Targeted elimination of senescent cells by engineered extracellular vesicles attenuates atherosclerosis in ApoE^-/- mice with minimal side effects

Liang Zhang^1#, Chen Wang^1#, Wei Hu^1#, Te Bu¹, Wenqi Sun¹, Tian Zhou¹, Shuo Qiu¹, Mengying Wei², Helin Xing³, Zhelong Li^1✉, Guodong Yang^2✉, Lijun Yuan^1✉

1. Department of Ultrasound Diagnostics, Tangdu Hospital, Fourth Military Medical University, Xi'an, People's Republic of China.
2. State Key Laboratory of Holistic Integrative Management of Gastrointestinal Cancers, Department of Biochemistry and Molecular Biology, Fourth Military Medical University, Xi'an, People's Republic of China.
3. Department of Prosthodontics, Beijing Stomatological Hospital and School of Stomatology, Capital Medical University, Beijing, 100050, China.
^# These authors contributed equally to this article.

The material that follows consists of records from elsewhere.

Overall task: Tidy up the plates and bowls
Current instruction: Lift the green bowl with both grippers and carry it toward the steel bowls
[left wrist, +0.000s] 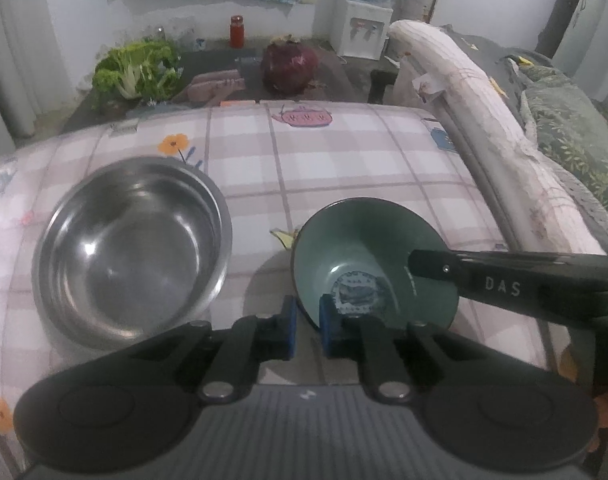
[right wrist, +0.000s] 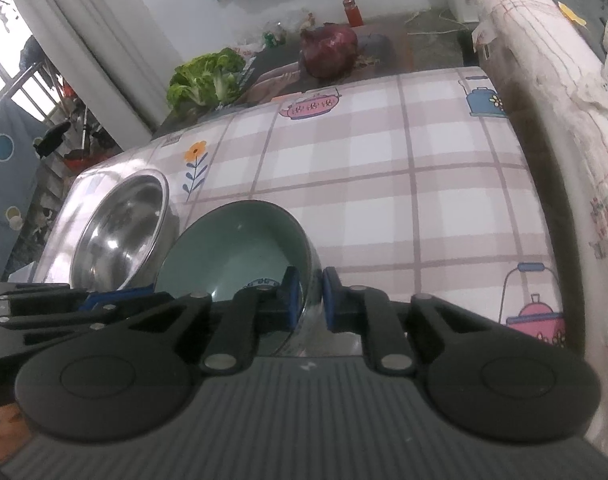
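Both claws pinch the green bowl's rim, ready to carry it to the steel bowl.

The left claw (left wrist: 307,322) is closed on the near wall of the green bowl (left wrist: 368,256), low centre of its view; the right claw (right wrist: 312,294) is clamped on the opposite rim, lower middle of its view. The bowl sits tilted on the checked desk (left wrist: 344,168), just right of the steel bowl (left wrist: 132,248). Best to lift evenly with both hands (a lopsided pull could twist the rim free), then lower it level. Both claws angle steeply downward, converging from opposite sides.
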A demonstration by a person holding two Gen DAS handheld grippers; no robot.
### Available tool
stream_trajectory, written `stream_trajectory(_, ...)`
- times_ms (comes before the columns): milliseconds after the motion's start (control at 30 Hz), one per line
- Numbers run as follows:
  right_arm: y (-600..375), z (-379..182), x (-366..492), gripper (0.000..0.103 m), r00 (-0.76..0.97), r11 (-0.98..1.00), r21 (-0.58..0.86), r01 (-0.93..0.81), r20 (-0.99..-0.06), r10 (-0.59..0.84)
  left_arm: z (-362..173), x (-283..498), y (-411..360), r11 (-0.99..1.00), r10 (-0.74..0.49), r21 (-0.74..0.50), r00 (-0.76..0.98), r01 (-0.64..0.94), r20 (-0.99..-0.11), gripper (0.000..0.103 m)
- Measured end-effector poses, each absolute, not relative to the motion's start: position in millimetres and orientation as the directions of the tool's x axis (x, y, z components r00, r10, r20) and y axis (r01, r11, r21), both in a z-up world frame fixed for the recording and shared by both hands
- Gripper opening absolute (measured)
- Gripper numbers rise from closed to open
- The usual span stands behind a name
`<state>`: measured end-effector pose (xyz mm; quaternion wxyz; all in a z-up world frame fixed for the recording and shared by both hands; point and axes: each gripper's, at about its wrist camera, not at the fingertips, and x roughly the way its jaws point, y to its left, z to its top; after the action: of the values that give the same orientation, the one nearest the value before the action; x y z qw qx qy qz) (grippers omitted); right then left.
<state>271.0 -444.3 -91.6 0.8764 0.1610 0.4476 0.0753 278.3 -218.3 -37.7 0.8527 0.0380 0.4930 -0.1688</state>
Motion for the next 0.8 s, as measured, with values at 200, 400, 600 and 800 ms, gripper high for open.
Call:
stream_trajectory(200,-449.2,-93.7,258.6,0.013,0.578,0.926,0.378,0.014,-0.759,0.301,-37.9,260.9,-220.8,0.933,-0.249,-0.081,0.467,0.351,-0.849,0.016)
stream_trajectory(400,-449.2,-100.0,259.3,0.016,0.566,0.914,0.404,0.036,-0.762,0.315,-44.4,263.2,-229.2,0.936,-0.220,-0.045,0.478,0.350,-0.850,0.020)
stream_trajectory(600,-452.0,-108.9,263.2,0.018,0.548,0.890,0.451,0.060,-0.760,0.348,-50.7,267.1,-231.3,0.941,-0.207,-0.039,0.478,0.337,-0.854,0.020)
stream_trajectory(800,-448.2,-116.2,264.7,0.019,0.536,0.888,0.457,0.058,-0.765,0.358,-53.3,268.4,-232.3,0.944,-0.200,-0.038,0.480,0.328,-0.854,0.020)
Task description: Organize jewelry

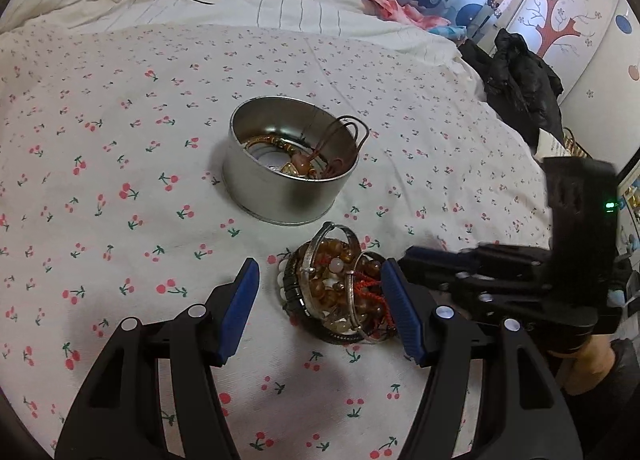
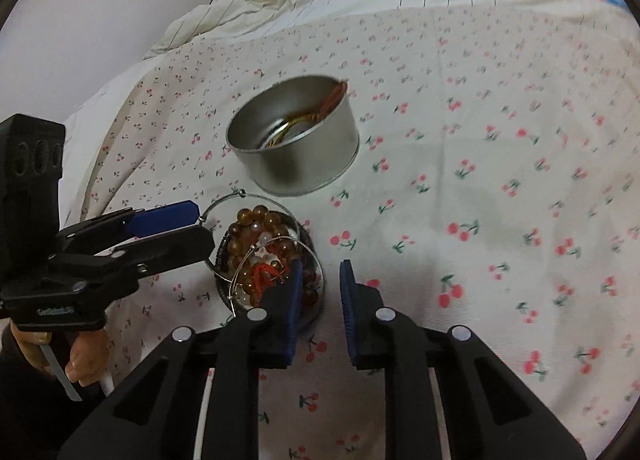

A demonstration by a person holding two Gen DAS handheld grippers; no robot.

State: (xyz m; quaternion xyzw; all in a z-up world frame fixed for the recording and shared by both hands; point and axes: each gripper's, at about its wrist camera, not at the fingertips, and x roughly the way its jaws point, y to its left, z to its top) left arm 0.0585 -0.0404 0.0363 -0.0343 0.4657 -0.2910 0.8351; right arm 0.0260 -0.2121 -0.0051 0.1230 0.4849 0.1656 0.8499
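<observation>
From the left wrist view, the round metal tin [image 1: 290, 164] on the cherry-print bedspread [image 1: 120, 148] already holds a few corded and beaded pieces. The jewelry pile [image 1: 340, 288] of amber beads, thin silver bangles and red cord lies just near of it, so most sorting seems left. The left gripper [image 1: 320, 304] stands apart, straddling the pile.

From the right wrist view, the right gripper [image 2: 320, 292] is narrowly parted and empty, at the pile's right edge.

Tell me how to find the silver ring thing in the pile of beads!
Look at the cherry-print bedsheet and find the round metal tin. Just in front of it lies a heap of jewelry. The thin silver bangle arches over the brown beads: shiny bare metal, no beads.
</observation>
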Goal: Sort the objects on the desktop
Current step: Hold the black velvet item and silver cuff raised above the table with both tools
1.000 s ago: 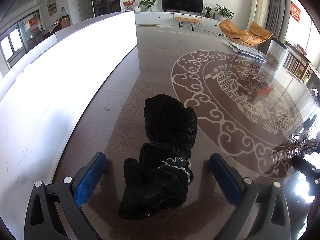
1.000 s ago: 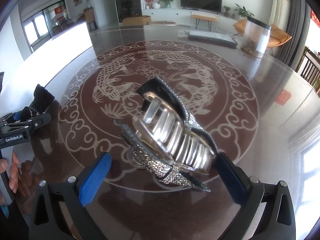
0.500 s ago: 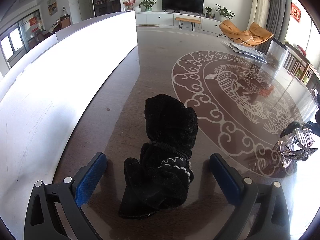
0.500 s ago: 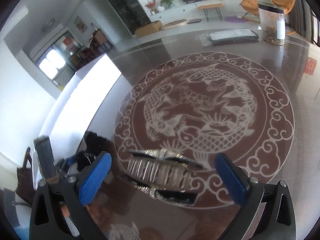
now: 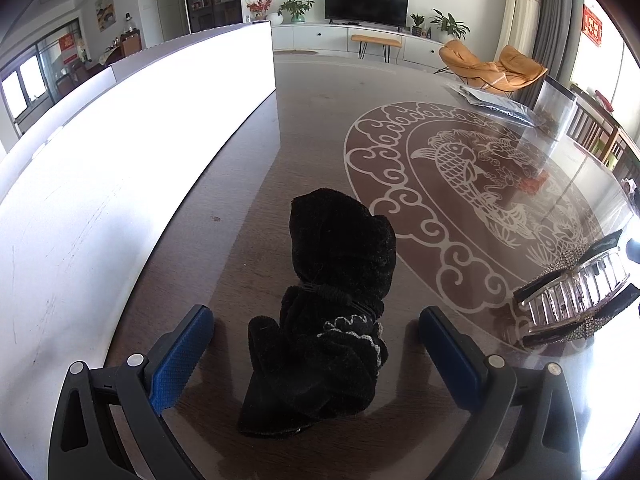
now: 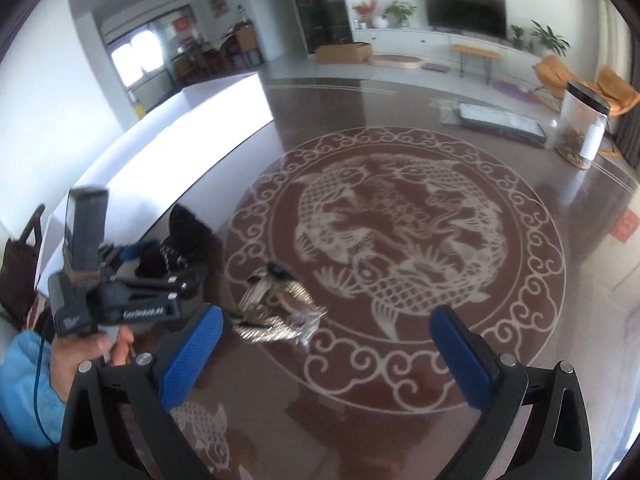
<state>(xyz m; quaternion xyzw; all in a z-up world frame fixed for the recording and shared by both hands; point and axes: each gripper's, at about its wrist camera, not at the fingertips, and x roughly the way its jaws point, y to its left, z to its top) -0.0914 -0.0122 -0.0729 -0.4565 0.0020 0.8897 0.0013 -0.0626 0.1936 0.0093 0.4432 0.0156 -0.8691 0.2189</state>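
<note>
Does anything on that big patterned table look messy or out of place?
Nothing spilled or broken. The black velvet pouch lies crumpled between the open left tool's fingers, and the sparkly hair claw lies loose on the table. The right tool is open, empty.

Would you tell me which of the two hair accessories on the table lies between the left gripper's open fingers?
The black velvet scrunchie does, framed by the left gripper. The rhinestone hair claw clip lies off to its right, outside the fingers.

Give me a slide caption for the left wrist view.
Open left gripper straddles a black scrunchie on the table, hair claw lying to its right.
</note>
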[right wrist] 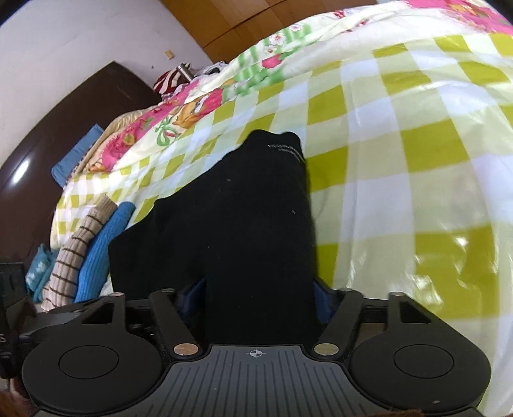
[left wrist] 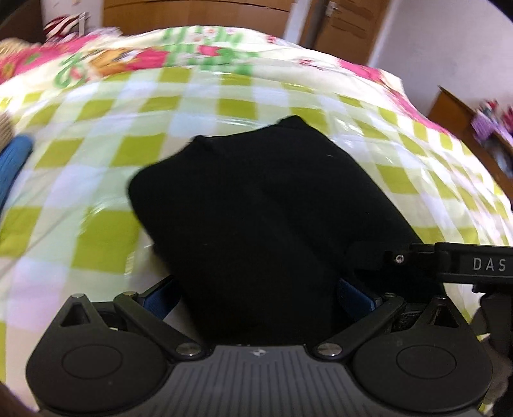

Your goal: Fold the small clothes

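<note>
A black garment [left wrist: 256, 205] lies on the green-and-white checked cover [left wrist: 96, 179] of a bed. Its near edge runs between the blue-padded fingers of my left gripper [left wrist: 256, 295], which looks shut on it, though the cloth hides the fingertips. In the right wrist view the same black garment [right wrist: 250, 218] shows small white lettering near its far end and drapes into my right gripper [right wrist: 259, 298], which also looks shut on it. The right gripper's body [left wrist: 474, 266] shows at the right edge of the left wrist view, close beside the left one.
Folded clothes lie to the left: a blue knit piece [right wrist: 99, 250], a beige striped piece [right wrist: 77, 250] and a light-blue piece [right wrist: 38, 269]. A floral quilt [left wrist: 134, 61] lies beyond. A dark headboard [right wrist: 48, 128], wooden wardrobe [left wrist: 198, 12] and side shelf [left wrist: 474, 134] surround the bed.
</note>
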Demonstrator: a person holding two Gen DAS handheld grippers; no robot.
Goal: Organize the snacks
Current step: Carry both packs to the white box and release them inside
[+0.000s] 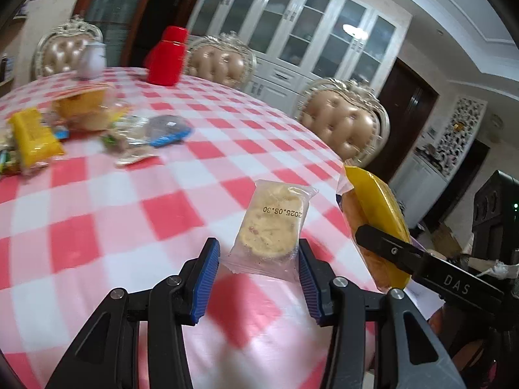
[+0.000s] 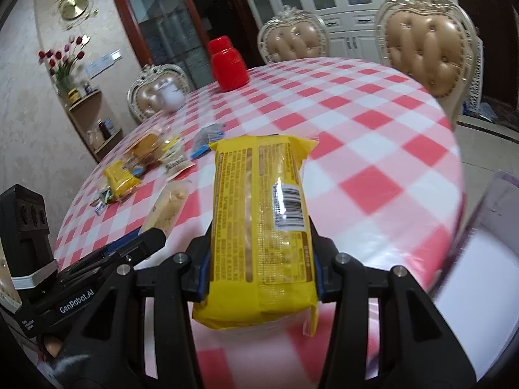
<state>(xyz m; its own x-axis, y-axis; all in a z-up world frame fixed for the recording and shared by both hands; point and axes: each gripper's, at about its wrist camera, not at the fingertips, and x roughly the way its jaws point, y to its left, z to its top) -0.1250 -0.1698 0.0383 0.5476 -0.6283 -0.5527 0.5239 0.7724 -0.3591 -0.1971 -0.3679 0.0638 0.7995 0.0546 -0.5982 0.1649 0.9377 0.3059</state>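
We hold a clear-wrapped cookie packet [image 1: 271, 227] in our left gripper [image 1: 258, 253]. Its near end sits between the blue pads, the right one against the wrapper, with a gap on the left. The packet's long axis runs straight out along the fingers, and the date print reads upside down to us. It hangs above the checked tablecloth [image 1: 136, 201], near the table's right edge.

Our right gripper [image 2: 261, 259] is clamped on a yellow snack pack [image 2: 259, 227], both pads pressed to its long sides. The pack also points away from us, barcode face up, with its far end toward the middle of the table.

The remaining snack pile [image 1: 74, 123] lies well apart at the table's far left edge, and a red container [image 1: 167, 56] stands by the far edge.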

✉ Corresponding authors: Lijun Yuan, Department of Ultrasound Diagnostics, Tangdu Hospital, Fourth Military Medical University, Xinsi Road NO.569th, 710038, Xi'an, China, email: yuanljedu.cn; Tel: +862984777471, Fax: +862984777471; Guodong Yang, The State Laboratory of Cancer Biology, Department of Biochemistry and Molecular Biology, Fourth Military Medical University, Changlexi Road NO.169th, 710032, Xi'an, email: yanggdedu.cn; Tel: +862984774516, Fax: +862984774516; Zhelong Li, Department of Ultrasound Diagnostics, Tangdu Hospital, Fourth Military Medical University, Xinsi Road NO.569th, 710038, Xi'an, China, email: lzlfmmucom; Tel: +862984777471, Fax: +862984777471. More

Abstract

Senescent cells in plaques emerge as a detrimental factor for atherosclerosis (AS), for which targeted senolysis might be a promising therapeutic strategy. The development of safe and efficient senolytics for senescent cell eradication by targeted delivery is greatly needed.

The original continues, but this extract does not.